Friday 7 October 2011

MASTERY LEARNING IN LISTS

Making lists has to be a most poorly understood skill, particularly among company Human Resource Managers and high school and business college students. Read the local media to see the mess that some companies make with advertisements in the Positions Vacant column.

The successful candidate will be required to:

a. controlling accounting systems,
b. reconciliation of daily balances,
c. maintain registers of accounts,
d. advice to the manager, and
e. preparation of annual reports.

We need to understand that each item in a list has to run grammatically from the head sentence:

The successful candidate will be required to a. control accounting systems.
The successful candidate will be required to b. reconcile daily balances.
The successful candidate will be required to c. maintain registers of accounts.
The successful candidate will be required to d. advise the manager.
The successful candidate will be required to e. prepare annual reports.

The successful candidate will be required to:

a. control accounting systems,
b. reconcile daily balances,
c. maintain registers of accounts,
d. advise the manager, and
e. prepare annual reports.

or

The successful candidate will be responsible for:

a. control of all accounting systems,
b. reconciliation of daily balances,
c. maintenance of registers of accounts,
d. advice to the manager, and
e. preparation of annual reports.

But the first list has smaller words - good for advertising space.

In my Business Communications courses at the local Business Colleges over the years, there has been a Mastery Learning sequence of 40 lists. In a 17 week course, students completed 4 a day over 6 weeks.

They revised 5 a week just to make sure that they did not forget. There were 5 in a final achievement test. That was classical Mastery Learning. No one failed.

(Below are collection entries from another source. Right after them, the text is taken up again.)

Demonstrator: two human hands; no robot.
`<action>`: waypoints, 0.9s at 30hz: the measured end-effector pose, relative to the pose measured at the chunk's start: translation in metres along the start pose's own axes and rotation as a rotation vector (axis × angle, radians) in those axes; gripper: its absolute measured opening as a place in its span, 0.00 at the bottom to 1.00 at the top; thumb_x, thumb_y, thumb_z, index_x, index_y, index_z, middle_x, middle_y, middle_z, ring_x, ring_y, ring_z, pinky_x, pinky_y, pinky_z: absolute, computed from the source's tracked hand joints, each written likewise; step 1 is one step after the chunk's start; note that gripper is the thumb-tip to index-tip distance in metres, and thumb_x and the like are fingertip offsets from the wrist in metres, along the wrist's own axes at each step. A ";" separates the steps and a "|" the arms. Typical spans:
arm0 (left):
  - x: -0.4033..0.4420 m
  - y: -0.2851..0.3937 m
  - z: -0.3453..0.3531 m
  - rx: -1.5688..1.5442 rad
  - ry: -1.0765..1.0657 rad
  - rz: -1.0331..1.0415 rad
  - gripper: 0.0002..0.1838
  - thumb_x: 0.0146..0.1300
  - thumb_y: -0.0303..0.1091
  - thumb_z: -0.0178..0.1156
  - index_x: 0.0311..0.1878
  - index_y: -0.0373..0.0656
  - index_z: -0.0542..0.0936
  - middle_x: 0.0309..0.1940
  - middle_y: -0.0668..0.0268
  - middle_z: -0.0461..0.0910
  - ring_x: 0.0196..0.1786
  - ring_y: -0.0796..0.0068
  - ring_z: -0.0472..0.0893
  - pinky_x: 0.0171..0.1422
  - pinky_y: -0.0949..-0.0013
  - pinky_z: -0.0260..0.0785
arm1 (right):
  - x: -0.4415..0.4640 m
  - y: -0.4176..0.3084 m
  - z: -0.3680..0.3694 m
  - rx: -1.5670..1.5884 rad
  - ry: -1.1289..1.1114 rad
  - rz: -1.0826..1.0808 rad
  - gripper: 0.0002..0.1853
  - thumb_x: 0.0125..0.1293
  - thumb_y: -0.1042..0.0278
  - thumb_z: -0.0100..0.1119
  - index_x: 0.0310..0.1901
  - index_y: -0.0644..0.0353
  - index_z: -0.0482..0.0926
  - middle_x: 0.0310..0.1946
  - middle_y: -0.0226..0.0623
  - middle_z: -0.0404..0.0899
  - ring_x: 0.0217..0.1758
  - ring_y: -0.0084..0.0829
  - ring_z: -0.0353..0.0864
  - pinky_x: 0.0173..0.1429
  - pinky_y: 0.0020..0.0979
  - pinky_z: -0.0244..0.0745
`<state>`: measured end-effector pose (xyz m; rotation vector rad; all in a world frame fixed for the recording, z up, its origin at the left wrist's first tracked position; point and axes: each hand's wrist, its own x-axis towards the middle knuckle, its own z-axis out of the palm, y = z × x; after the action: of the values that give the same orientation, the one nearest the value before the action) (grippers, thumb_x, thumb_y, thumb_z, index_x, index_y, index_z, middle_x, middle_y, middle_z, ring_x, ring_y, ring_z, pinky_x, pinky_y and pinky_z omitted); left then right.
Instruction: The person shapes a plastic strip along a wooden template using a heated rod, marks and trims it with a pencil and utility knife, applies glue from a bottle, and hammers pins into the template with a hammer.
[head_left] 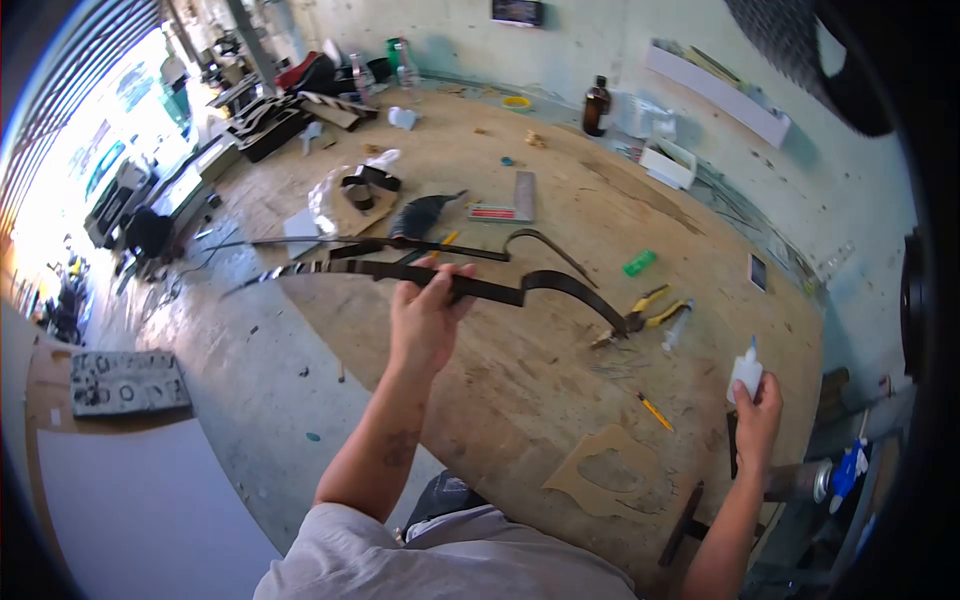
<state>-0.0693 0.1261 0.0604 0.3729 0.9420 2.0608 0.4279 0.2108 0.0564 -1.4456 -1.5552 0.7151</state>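
My left hand is closed around the middle of a long, dark curved strip, which has a hooked bend at its right and a thin tapering left end. Just beyond it is a second, similar dark strip. Near the table's right edge, my right hand grips a small white squeeze bottle with a narrow bluish tip, held upright. Yellow-handled pliers lie by the right end of the held strip, next to a clear syringe-like tube.
On the wooden table lie a pencil, a cardboard cutout, a green lighter-like piece, a metal square and a phone. A brown bottle stands by the wall. A gas canister is at lower right.
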 end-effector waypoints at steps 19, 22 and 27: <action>0.049 -0.006 -0.029 -0.050 -0.005 -0.155 0.18 0.84 0.21 0.51 0.71 0.41 0.69 0.60 0.50 0.81 0.65 0.50 0.86 0.73 0.44 0.83 | -0.006 -0.007 0.008 -0.010 -0.034 0.027 0.12 0.76 0.71 0.68 0.53 0.68 0.80 0.43 0.33 0.83 0.45 0.23 0.80 0.53 0.30 0.75; 0.048 -0.013 -0.031 -0.027 -0.013 -0.139 0.18 0.84 0.21 0.51 0.72 0.41 0.68 0.59 0.49 0.82 0.65 0.50 0.86 0.74 0.44 0.82 | -0.006 -0.002 0.007 -0.038 -0.052 0.004 0.12 0.77 0.70 0.68 0.55 0.66 0.80 0.43 0.31 0.83 0.45 0.22 0.79 0.53 0.30 0.75; 0.045 -0.014 -0.029 -0.054 -0.028 -0.130 0.18 0.83 0.20 0.52 0.72 0.42 0.68 0.59 0.48 0.83 0.67 0.50 0.86 0.76 0.42 0.81 | -0.010 -0.011 0.011 -0.020 -0.035 -0.008 0.11 0.76 0.71 0.68 0.53 0.67 0.80 0.41 0.33 0.82 0.44 0.24 0.79 0.53 0.31 0.75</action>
<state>-0.1055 0.1523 0.0273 0.3037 0.8696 1.9533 0.4126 0.2009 0.0589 -1.4478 -1.5983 0.7260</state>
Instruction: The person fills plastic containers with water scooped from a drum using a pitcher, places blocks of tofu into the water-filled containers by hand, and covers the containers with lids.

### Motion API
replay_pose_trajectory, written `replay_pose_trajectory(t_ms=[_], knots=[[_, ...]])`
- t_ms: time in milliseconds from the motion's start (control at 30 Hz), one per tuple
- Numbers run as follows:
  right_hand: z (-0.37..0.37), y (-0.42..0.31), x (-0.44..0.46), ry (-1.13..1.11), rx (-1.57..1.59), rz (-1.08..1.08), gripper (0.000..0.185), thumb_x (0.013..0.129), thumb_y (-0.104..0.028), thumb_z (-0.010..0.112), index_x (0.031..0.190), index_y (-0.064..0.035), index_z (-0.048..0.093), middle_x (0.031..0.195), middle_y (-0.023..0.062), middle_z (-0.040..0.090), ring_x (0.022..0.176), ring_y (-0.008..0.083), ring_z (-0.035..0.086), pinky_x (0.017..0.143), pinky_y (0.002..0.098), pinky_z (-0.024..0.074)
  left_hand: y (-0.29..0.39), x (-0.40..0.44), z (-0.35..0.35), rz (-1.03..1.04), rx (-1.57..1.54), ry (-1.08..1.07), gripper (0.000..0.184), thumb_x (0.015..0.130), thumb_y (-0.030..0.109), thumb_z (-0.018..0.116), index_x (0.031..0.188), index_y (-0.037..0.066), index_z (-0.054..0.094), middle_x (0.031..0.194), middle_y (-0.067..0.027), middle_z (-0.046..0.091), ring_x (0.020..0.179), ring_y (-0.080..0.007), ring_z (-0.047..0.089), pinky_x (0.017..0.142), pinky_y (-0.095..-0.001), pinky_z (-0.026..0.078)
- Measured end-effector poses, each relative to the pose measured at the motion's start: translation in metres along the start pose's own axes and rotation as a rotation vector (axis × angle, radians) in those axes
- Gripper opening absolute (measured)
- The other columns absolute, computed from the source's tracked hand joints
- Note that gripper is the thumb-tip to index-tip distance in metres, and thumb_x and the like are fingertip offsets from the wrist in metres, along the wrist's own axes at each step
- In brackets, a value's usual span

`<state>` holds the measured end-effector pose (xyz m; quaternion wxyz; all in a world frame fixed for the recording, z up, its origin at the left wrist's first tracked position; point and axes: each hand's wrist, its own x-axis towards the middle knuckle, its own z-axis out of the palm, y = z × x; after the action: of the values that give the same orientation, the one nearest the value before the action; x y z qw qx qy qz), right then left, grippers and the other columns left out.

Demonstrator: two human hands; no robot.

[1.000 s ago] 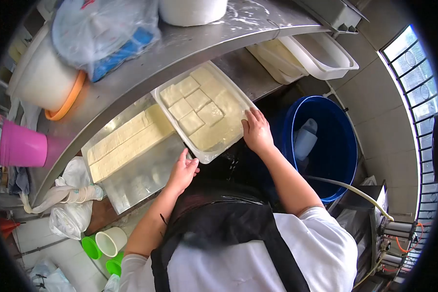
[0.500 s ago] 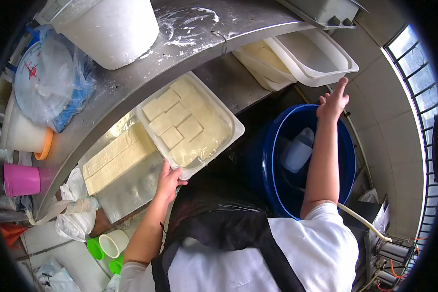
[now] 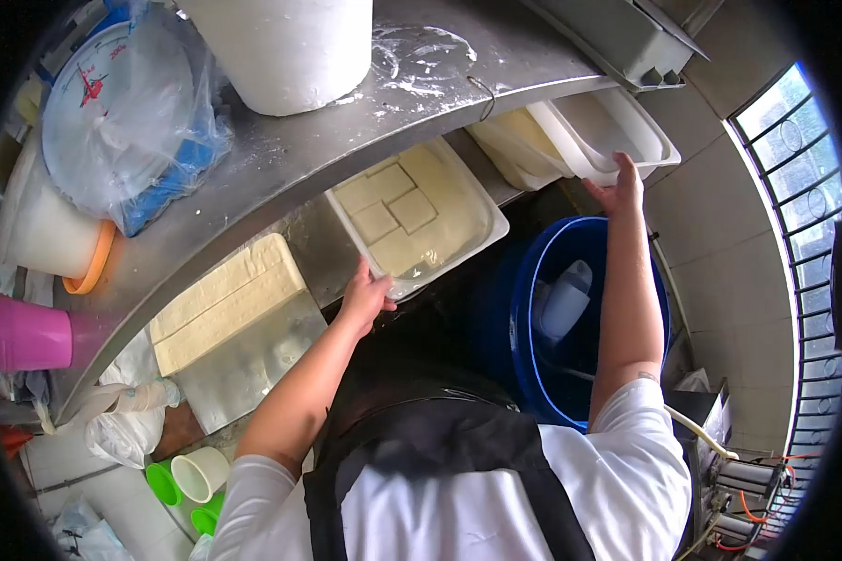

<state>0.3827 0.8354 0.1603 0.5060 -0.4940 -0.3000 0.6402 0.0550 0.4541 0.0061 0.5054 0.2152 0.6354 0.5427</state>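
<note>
A white plastic tub (image 3: 497, 227) of pale blocks in liquid rests on the lower shelf, partly beneath the steel counter. My left hand (image 3: 366, 299) grips its near left corner. Farther right, my right hand (image 3: 619, 190) is at the near edge of a white empty-looking tub (image 3: 660, 152), its fingers closed on the rim. That tub leans over another tub (image 3: 519, 150) with pale yellow contents. Left of my left hand, a long pale slab (image 3: 229, 304) with cut lines lies on a metal tray (image 3: 262, 360).
A blue barrel (image 3: 533, 374) holding a translucent jug (image 3: 565, 301) stands below my right arm. The steel counter (image 3: 346, 122) curves overhead, carrying a white bucket (image 3: 295, 56), a bagged scale (image 3: 112, 112) and a pink bucket (image 3: 33, 335). Green cups (image 3: 164, 483) are at lower left.
My right hand has left the block-filled tub and reached right to the other tub's rim. With my left hand on it, the block-filled tub has shifted away from the slab and farther under the counter.
</note>
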Motion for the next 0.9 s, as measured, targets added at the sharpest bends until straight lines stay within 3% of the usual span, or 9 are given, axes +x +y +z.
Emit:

Such Mastery Learning should be included in the English curriculum of Grades 9, 10, 11 and 12. This will prepare them for grammatical accuracy in reports and later appplications for employment.

You are required to:

a. opening the doors,
b. checking the ID cards,
c. to lock the windows each afternoon,
d. communication with security guards.

You are required to:

a. open the doors,
b. check the ID cards,
c. lock the windows each afternoon, and
d. communicate with security guards.

Now you try one:

The economy was in difficulty because of:

a. decline occurred in the currency
b. there was inflation in the world economies,
c. people were unemployed.
d. economic downturn. and
f.  consumers were overspending.

Did you get it right?

The nation was in difficulty because of:

a. decline in the currency,
b. inflation in the major world economies,
c. people unemployed,
d. economic recession, and
f.  consumers overspending.

or

The nation was in difficulty because:

a. decline had occurred in the currency
b. there was inflation in the world economies,
c. people were unemployed.
d. the economy was in recession. and
f.  consumers were overspending.

This must be difficult for people for whom English is a second language.

Try one more.

There was a drought in Papua New Guinea due to:

a. El Nino affected ocean currents,
b. There has been global warming,
c. Forests have been cut down.
d. There are changes in world temperature patterns.

Did you get it right?

There was a drought in Papua New Guinea due to:

a. effect of El Nino on ocean currents,
b. global warming,
c. forests cut down, and
d. changes in world temperature patterns.

There were 38 more. This requires considerable knowledge of sentence patterns.